The Destroyer wasn't just another wrestler, and the hood wasn't just another mask.
The mask was fashioned, with its holes for his eyes and nose and mouth, out of a woman's girdle that fit over Beyer's head like a tube sock. The distortion and exaggeration of his features from the elasticity in the materials made him look fiercer and meaner.
The transformation would be both career- and life-changing. Although many wrestlers were put under a mask by promoters, Beyer took the process a step farther, turning up the volume on his personality and actually assuming the identity of The Destroyer.
The clean-cut, All-American good guy formerly known as Dick Beyer officially gave way to a new creation hidden under sinister cloth one night in southern California in 1962. His income doubled in the first month.
The rest, as they say, is history.
The Masked Destroyer, also self-proclaimed as "The Intelligent, Sensational Destroyer," would become an international celebrity and pop culture icon.
While The Destroyer was hugely popular in the States, his character achieved near-cult status in Japan. A 1963 bout with Rikidozan, the father of Japanese pro wrestling, was responsible for one of the biggest ratings in the history of Japanese television when 70 million people tuned in to watch. A series of matches with Giant Baba turned Destroyer into a household name in the Orient.
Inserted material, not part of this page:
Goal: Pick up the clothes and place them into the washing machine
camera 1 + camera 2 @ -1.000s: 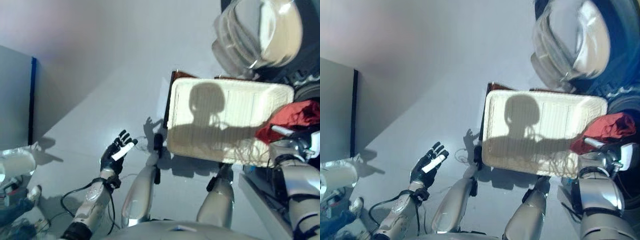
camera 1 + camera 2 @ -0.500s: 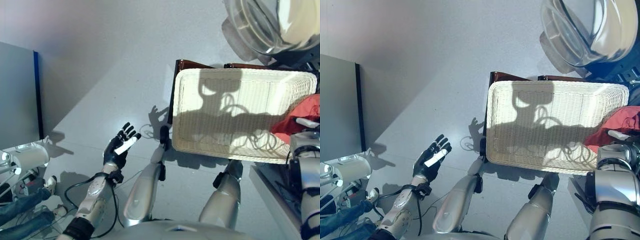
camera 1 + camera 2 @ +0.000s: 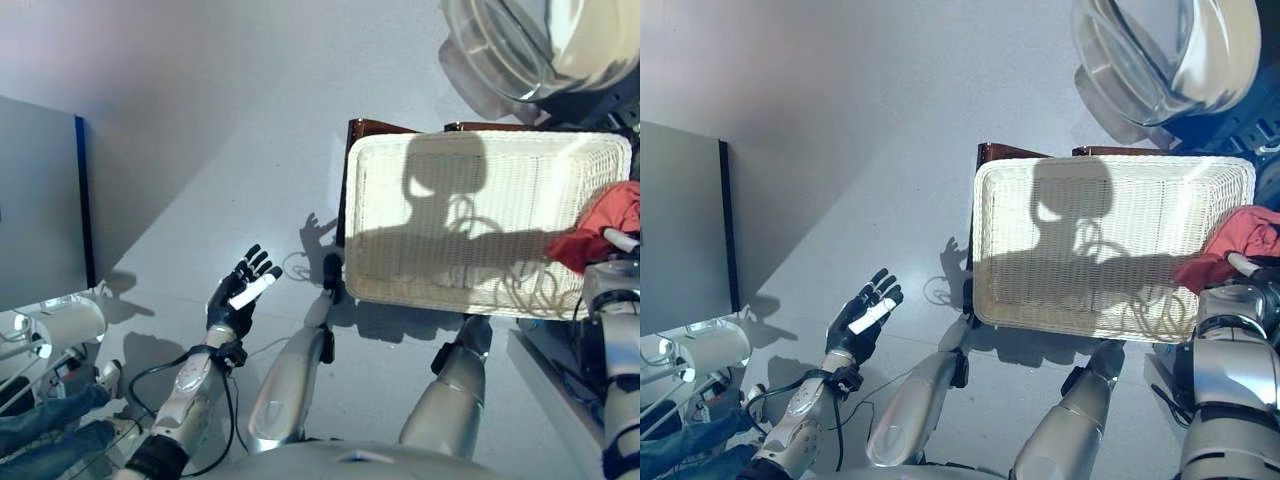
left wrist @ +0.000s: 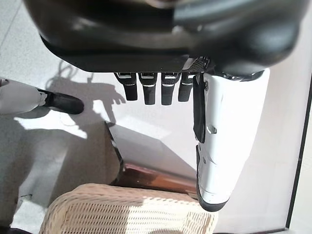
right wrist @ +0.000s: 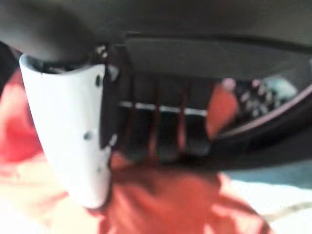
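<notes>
Rough woven wicker basket [image 3: 470, 290], soft red cloth [image 3: 600, 232], glossy door [image 3: 520, 45].

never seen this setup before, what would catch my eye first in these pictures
The big pale wicker basket on the floor ahead, empty across its visible bottom, with the washing machine's round glass door open just beyond it. At the basket's right end, the right hand grips a bright red garment. Far off on the other side, the left hand hangs open over the bare floor, holding nothing.
</notes>
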Robot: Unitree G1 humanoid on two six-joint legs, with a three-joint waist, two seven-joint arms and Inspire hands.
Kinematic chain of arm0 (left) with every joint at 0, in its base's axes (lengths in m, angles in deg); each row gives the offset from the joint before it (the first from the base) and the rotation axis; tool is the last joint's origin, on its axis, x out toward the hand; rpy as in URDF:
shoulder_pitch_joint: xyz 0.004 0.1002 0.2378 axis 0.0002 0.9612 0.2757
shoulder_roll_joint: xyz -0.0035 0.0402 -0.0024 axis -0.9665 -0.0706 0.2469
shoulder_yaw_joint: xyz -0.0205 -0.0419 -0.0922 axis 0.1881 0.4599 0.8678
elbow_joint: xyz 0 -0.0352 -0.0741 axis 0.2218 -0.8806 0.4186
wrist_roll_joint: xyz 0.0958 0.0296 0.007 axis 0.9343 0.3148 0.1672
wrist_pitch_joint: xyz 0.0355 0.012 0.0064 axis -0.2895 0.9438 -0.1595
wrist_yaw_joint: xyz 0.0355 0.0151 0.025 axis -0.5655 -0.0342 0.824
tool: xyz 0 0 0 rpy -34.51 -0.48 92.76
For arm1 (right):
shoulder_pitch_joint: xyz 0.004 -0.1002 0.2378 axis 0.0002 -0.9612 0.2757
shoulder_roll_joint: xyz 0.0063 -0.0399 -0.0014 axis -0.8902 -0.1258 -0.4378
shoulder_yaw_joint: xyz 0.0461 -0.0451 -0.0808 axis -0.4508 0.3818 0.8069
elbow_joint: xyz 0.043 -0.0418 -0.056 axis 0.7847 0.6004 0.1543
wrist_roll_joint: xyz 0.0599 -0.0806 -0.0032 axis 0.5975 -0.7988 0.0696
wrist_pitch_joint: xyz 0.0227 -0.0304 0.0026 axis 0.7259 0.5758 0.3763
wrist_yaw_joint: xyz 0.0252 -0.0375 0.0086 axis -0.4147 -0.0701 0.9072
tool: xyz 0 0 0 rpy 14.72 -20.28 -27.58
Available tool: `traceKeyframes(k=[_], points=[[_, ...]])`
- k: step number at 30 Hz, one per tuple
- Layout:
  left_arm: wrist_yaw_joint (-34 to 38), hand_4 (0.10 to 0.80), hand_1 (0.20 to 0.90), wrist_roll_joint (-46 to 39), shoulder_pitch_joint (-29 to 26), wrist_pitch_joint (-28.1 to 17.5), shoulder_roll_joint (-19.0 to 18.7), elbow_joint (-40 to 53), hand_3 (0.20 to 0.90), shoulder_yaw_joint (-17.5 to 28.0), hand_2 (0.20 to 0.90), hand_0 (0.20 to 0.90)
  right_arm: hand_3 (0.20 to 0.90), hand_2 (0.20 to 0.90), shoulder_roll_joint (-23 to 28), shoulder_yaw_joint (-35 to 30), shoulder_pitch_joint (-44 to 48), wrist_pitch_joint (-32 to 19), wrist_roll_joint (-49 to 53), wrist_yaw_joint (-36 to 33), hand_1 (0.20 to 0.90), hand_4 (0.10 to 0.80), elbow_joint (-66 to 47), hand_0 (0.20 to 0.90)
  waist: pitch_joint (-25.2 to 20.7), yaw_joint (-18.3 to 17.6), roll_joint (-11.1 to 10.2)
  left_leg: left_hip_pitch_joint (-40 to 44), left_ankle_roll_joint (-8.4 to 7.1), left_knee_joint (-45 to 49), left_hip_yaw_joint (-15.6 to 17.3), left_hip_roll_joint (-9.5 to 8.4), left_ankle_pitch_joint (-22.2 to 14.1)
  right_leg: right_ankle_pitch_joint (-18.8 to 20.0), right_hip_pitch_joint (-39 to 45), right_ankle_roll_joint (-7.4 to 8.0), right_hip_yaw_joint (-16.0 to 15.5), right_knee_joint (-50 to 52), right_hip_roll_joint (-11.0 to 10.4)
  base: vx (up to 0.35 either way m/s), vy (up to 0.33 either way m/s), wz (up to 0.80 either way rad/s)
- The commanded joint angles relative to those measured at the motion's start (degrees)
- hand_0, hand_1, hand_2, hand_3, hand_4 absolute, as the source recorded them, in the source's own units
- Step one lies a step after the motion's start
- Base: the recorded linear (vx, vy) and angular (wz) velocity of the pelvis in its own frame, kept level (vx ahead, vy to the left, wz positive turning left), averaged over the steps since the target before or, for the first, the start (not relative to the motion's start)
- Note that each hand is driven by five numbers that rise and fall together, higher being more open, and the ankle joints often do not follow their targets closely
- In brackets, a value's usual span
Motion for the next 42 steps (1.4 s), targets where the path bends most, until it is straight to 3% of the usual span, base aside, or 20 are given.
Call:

The Destroyer was a valuable commodity who sold tickets everywhere he went. Although he was a heel, as most masked wrestlers of that era were, Beyer was a great mat technician who showcased his skills with an array of scientific holds.
He was on the winning end of a highly publicized 1962 mask vs. hair showdown with Gorgeous George in Los Angeles which saw George's famous head of hair shaved bald.
Beyer was "The Destroyer" throughout the rest of his career, with the exception of an AWA run during the late '60s when promoter Verne Gagne insisted that Beyer assume another masked identity. Like everywhere else he had wrestled, Beyer quickly became a main-event attraction in Gagne's territory, this time under the name Doctor X.
Ironically, one of his most bitter ring rivals in the AWA was a fan favorite named Billy "Red" Lyons, both masters of the figure four leglock. In real life, however, the two were actually brothers-in-law and best friends, with fans never knowing that the nefarious Beyer was married to Lyons' sister.
Beyer, who stayed under the mask as The Destroyer or Dr. X for more than 30 years, fought his last match in Tokyo on July 29, 1993, when he was 63 years old.
The book provides a candid look at the man behind the mask -- his successes and triumphs, and the price paid for living a wrestler's vagabond existence.
The 81-year-old Beyer, a three-time holder of the WWA world heavyweight title and former AWA world heavyweight champion, is a member of the pro wrestling hall of fame as well as the Greater Buffalo Sports Hall of Fame.
And he still wears the mask -- the one fashioned from a woman's undergarment that brought him fame, fortune and a chance to see the world -- to various wrestling-related functions.
"And to think I never even wanted to wear it.""
-- TNA world champ Robert Roode will defend his title against Jeff Hardy in the main event of tonight's TNA Genesis pay-per-view. Other top bouts include Kurt Angle vs. James Storm; Samoa Joe and Magnus vs. Matt Morgan and Crimson for the TNA tag-team title; and Rob Van Dam vs. Gunner.
-- The South Carolina Wrestling Federation is holding a show at 7:30 p.m. Jan. 21 in Gaston.
Bouts include Jon Malus vs. Brandon Paradise in a Soda City Street Fight; The Ambassadors vs. Heavy Metal; ChrisifiX vs. Sixx; Danny Dollar and Josh Magnum vs. Team Macktion; and Vordell Walker vs. Timber.